* STOXX ends at 8-day low
* Autos stocks drop after U.S. launches import probe
* Deutsche Bank announces job cuts, shares fall
* Italian stocks under fresh pressure (Adds details, closing prices)
By Kit Rees and Danilo Masoni
LONDON/MILAN, May 24 (Reuters) - European stocks fell on Thursday as carmaker shares came under pressure after the United States launched an investigation into auto imports, while Deutsche Bank dropped after announcing thousands of job cuts.
The STOXX 600 index fell 0.5 percent to an 8-day low, reversing earlier gains as global equities came under pressure after U.S. President Donald Trump cancelled a planned meeting with North Korean leader Kim Jong Un.
Continued uncertainty over the make-up of the Italian government also weighed. Italy’s FTSE MIB index fell 0.7 percent to a fresh 7-week low after coalition parties called for the naming of a eurosceptic economy minister.
German carmakers Daimler, BMW and Volkswagen dropped 1.7 to 2.8 percent after the United States began a national security investigation into car and truck imports that could lead to new U.S. tariffs.

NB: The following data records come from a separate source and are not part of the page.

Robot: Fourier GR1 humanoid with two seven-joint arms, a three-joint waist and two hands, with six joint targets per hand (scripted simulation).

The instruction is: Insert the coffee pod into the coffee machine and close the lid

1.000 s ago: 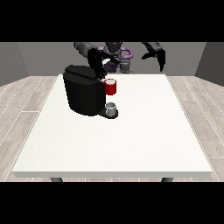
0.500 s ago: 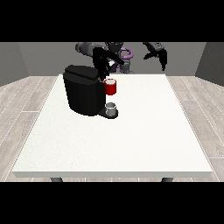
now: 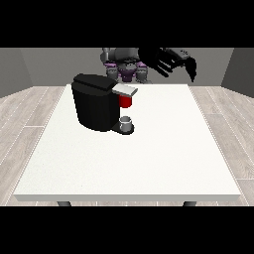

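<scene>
The coffee machine (image 3: 96,101) is sitting near the desk's (image 3: 149,158) far left corner; both hands (image 3: 159,59) (image 3: 190,67) are hanging released above the far edge.

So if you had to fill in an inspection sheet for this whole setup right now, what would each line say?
Surface: large white table, level, seen from across it.
Job's things: black coffee machine on the table at the view's left; its grey lid juts out over a red thing at the machine. A grey thing sits at the machine's foot; I cannot tell whether it is the pod.
Clutter: nothing seen.
Hands: the hand at the view's right and the other hand beside it are both raised near the table's far edge, touching nothing.
Cables: nothing seen.
Surroundings: pale plank floor, grey walls.
</scene>
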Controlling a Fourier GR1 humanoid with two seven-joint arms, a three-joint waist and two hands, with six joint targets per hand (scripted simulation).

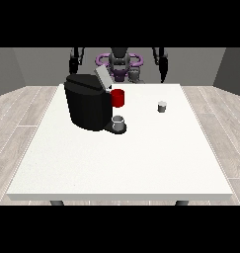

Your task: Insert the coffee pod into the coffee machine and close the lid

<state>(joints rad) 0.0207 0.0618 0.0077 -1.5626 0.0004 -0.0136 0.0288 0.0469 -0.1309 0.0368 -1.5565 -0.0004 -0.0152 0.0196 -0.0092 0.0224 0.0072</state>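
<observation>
your coffee pod (162,106) sits alone on the white table (121,163), well apart from the coffee machine (88,102) with its lid (102,78) up, and both hands hang back, fingers unreadable, so a careless reach could topple it.

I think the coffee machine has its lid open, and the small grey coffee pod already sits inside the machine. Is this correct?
Not quite. The front view shows the coffee machine with its lid raised, but the coffee pod stands on the table, apart from the machine, toward the view's right.
</observation>
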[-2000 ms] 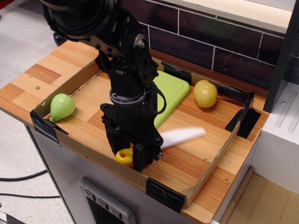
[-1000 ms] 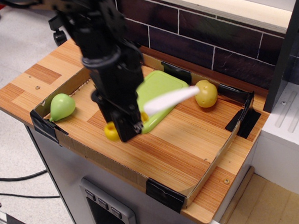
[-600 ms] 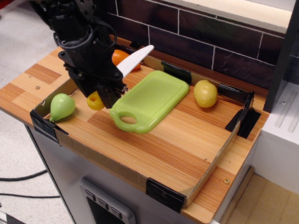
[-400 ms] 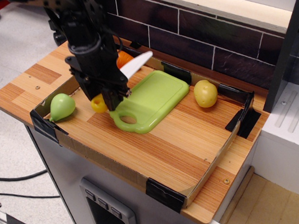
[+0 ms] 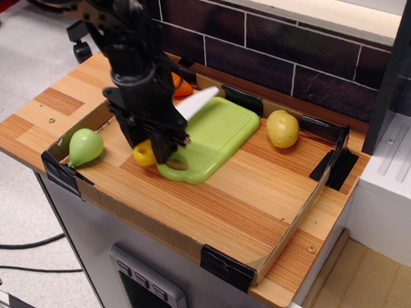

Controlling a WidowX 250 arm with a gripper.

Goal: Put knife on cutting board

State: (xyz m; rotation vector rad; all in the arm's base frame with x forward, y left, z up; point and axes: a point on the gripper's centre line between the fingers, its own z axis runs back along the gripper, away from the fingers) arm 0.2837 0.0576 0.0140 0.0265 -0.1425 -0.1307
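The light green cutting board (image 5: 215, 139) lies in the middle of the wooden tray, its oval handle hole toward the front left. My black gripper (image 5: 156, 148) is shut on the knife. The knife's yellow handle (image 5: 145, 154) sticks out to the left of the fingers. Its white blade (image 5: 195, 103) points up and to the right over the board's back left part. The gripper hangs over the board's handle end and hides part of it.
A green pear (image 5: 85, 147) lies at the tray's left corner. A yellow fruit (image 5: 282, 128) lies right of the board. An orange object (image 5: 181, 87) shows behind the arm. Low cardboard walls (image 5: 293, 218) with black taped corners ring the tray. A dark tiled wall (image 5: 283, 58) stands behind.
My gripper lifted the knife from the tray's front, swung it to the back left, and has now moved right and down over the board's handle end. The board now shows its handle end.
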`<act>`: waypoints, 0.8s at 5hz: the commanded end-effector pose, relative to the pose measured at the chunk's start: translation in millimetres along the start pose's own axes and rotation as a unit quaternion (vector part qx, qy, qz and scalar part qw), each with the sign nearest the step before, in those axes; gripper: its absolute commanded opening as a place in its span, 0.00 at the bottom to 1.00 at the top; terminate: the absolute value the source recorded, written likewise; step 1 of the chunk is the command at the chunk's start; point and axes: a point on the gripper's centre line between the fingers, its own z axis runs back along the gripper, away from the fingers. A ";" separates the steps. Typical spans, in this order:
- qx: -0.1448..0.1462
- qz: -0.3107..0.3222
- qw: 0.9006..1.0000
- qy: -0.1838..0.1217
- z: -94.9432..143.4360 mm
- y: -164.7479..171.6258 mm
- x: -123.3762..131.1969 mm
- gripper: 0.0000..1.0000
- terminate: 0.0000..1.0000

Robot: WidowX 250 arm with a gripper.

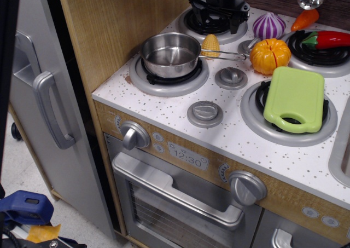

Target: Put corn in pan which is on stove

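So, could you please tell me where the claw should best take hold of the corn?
Probably across the middle of the corn, coming from above. It lies between the pan and its thin handle, with the pumpkin to the right, so only the top is free.

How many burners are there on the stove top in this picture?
4: front left under the pan, back left below the pincer, back right with the red pepper, front right under the green board. None seem hidden.

Orange pumpkin (270, 55), purple onion (268, 25), red pepper (330, 39), carrot (304, 19); lime cutting board (295, 98) over front-right burner.
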 end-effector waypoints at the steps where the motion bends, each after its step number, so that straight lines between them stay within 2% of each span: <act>1: 0.000 0.000 1.000 0.000 0.0 0.0 0.0 1.00 0.00; 3: -0.018 -0.007 1.000 -0.007 -18.9 3.9 3.9 1.00 0.00; 4: -0.035 0.001 0.999 -0.006 -27.2 6.2 -2.8 1.00 0.00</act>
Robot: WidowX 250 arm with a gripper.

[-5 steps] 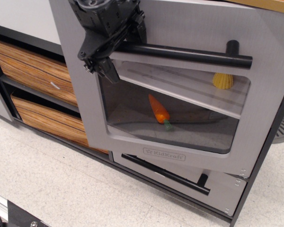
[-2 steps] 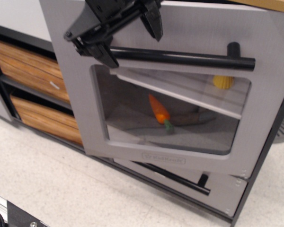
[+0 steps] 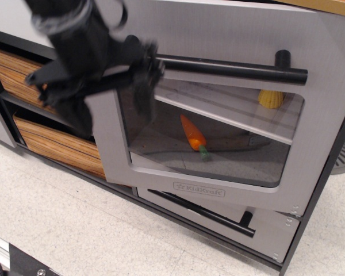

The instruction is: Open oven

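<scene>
The grey KidKraft oven door (image 3: 230,31) with its clear window (image 3: 230,152) stands ajar, its left edge swung out from the cabinet. The long black bar handle (image 3: 236,69) runs across its top. Inside are the white rack (image 3: 230,109), a toy carrot (image 3: 193,135) and a yellow item (image 3: 270,99). My black gripper (image 3: 110,106) is motion-blurred in front of the door's left edge, below and left of the handle's left end. Its fingers look spread apart and hold nothing.
A smaller windowless grey drawer (image 3: 270,233) with a black handle (image 3: 201,211) sits below the oven. Two wood-grain drawers (image 3: 11,72) (image 3: 57,146) are at the left, partly behind my gripper. Speckled white floor (image 3: 75,230) lies in front.
My gripper has let go of the handle's left end and dropped down and to the left. The door stays ajar, having swung back a little to the right.
</scene>
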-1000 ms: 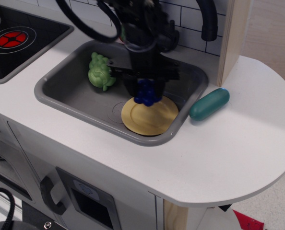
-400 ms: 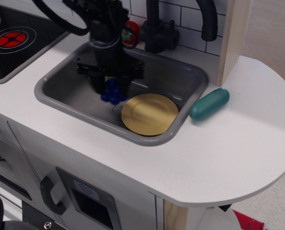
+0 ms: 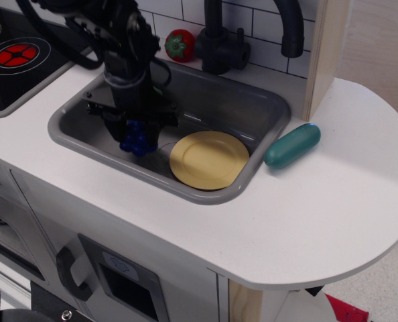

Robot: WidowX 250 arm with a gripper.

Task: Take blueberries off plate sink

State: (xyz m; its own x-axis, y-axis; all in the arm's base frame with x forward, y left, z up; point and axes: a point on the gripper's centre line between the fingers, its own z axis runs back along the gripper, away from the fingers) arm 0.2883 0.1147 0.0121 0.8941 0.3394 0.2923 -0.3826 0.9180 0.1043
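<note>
In the sink (image 3: 252, 100), left of the plate (image 3: 209, 159): blueberries (image 3: 137, 137) pinched in the gripper (image 3: 137, 131), clear of the rim, low over the grey floor. To finish well: lower to contact, open gently, withdraw straight up.

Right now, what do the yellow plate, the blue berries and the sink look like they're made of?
The plate looks like matte plastic: flat mustard colour, hardly any shine. The berries, held in the gripper, look like glossy moulded plastic, with small highlights on the balls. The sink seems smooth grey plastic, possibly painted metal; its walls carry a soft sheen.
</note>
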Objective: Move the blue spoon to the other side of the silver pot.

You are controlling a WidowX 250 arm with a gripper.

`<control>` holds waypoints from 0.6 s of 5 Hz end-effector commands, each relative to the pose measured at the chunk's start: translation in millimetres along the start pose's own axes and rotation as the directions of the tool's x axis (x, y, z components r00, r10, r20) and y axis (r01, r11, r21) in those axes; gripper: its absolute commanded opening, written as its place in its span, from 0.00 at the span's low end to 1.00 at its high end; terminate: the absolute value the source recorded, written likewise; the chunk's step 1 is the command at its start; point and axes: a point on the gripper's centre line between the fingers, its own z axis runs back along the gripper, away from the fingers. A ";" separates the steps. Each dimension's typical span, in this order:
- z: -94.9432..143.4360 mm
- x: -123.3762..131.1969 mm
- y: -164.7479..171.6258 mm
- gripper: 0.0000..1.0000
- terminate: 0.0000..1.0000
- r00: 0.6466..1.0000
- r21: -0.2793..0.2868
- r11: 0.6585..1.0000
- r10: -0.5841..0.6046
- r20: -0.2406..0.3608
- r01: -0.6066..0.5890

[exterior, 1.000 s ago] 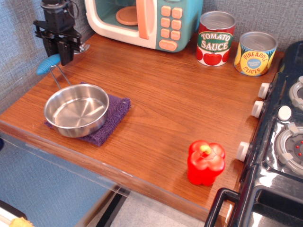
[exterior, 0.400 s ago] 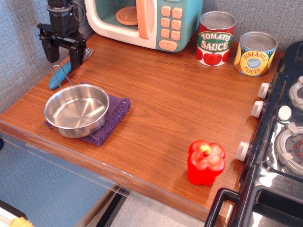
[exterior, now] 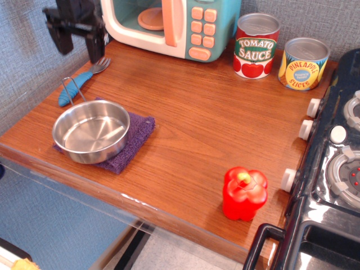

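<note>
The blue spoon [exterior: 79,83] lies flat on the wooden counter at the far left, behind the silver pot. Its blue handle points toward the left edge and its silver pronged head [exterior: 102,65] toward the microwave. The silver pot [exterior: 90,130] sits on a purple cloth [exterior: 136,135], and its wire loop handle [exterior: 70,89] reaches back across the spoon's handle. My gripper [exterior: 80,39] hangs open and empty above the spoon, near the top left corner, apart from it.
A toy microwave [exterior: 174,25] stands at the back. Tomato sauce [exterior: 256,45] and pineapple [exterior: 303,63] cans stand at the back right. A red toy pepper [exterior: 243,193] is near the front edge. A stove [exterior: 332,169] borders the right.
The gripper let go of the spoon, which now lies on the counter behind the pot. The gripper has opened and risen away from it.
</note>
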 end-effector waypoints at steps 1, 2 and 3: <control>36.7 7.3 -28.5 1.00 0.00 0.998 -0.039 0.998 -0.037 0.059 0.040; 36.7 7.3 -28.5 1.00 0.00 0.998 -0.039 0.998 -0.037 0.059 0.040; 36.7 7.3 -28.5 1.00 1.00 0.998 -0.039 0.998 -0.037 0.059 0.040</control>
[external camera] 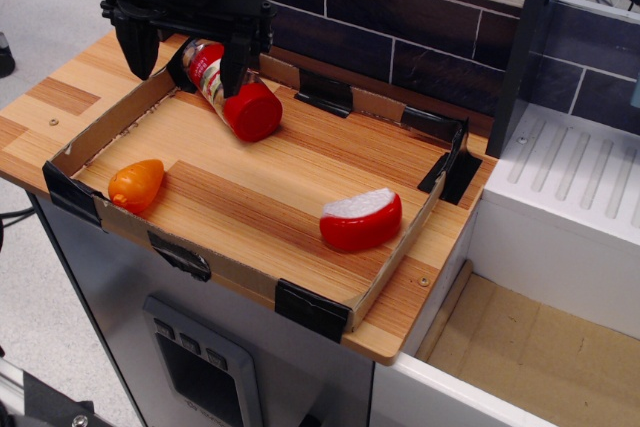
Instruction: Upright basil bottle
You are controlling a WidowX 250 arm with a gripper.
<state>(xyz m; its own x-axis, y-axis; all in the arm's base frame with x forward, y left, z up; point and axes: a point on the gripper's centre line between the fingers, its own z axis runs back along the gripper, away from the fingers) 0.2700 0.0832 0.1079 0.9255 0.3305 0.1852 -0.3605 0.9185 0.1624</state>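
Claw (185,59) spread wide astride tipped basil bottle (228,91) inside cardboard tray (250,272).

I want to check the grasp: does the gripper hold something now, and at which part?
The gripper stands astride the body of the lying basil bottle, above its red cap; whether the fingers press it cannot be told.

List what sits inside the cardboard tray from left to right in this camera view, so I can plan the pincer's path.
Orange carrot-like toy → basil bottle, lying tilted with its red cap toward the camera, the pincer straddling its far end → red-rind cheese wedge.
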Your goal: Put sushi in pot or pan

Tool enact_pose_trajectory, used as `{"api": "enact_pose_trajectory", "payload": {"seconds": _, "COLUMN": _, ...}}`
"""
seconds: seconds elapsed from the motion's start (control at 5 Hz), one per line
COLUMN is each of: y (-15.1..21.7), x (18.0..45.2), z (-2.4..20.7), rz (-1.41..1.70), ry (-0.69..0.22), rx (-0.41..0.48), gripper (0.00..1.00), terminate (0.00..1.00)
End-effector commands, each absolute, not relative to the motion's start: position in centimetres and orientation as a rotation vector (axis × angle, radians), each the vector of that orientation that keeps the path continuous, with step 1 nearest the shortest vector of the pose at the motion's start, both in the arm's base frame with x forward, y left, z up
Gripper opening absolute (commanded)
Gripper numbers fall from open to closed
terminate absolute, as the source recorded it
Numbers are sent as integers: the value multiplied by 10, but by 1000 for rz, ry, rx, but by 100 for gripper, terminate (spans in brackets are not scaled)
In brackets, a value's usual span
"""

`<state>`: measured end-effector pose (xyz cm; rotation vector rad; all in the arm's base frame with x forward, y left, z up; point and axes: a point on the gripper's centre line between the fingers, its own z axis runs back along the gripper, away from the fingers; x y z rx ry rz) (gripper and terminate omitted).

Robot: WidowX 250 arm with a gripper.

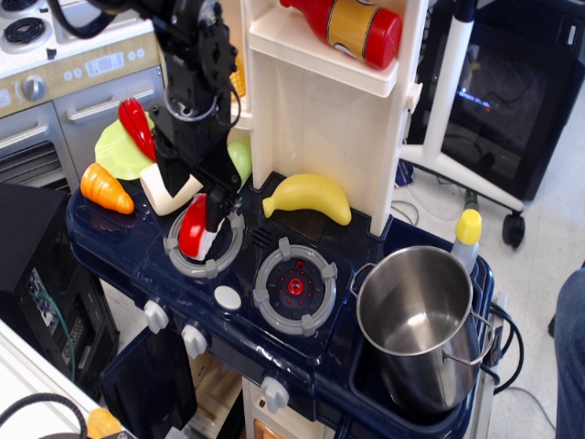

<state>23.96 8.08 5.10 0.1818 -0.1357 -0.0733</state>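
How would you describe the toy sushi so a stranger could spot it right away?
Find the dark blue toy stove top; on its left grey burner ring, beneath the black end effector, sits the glossy red-topped, white-based sushi. Unlike the slim red chili pepper nearby, it's stubby and two-toned.
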Motion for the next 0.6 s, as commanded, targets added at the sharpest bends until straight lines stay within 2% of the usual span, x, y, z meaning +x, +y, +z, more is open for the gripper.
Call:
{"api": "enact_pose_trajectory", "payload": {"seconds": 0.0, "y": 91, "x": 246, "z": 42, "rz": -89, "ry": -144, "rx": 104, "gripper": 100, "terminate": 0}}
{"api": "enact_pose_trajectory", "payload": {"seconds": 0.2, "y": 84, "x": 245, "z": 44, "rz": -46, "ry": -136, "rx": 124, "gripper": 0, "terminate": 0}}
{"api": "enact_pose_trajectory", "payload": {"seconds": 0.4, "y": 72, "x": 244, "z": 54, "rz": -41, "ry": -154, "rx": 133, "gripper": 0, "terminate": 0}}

Germany’s benchmark DAX index fell 0.9 percent and Europe’s autos sector was the worst-performing, losing 1.8 percent.
Deutsche Bank touched its lowest level since September 2016, ending 4.8 percent down after saying it would cut thousands of staff in a revamp of its investment bank.
Analysts at KBW Research said in a note they found Deutsche Bank’s finalised business review “disappointing”, adding: “With the revenue loss from front office staff headcount reductions and expectations already at management target levels, we believe this is priced in and therefore leaves execution risk.”
Deutsche Bank’s shares are down more than 31 percent so far this year.
Aryzta was a standout faller among individual stocks. Its shares slumped 27 percent after the Swiss food company cut its full-year earnings outlook once more.
Industrial distribution firm Electrocomponents jumped 16 percent after reporting double-digit growth in annual revenue and profit, while food ingredients firm Tate & Lyle rose 7 percent after posting higher annual profits.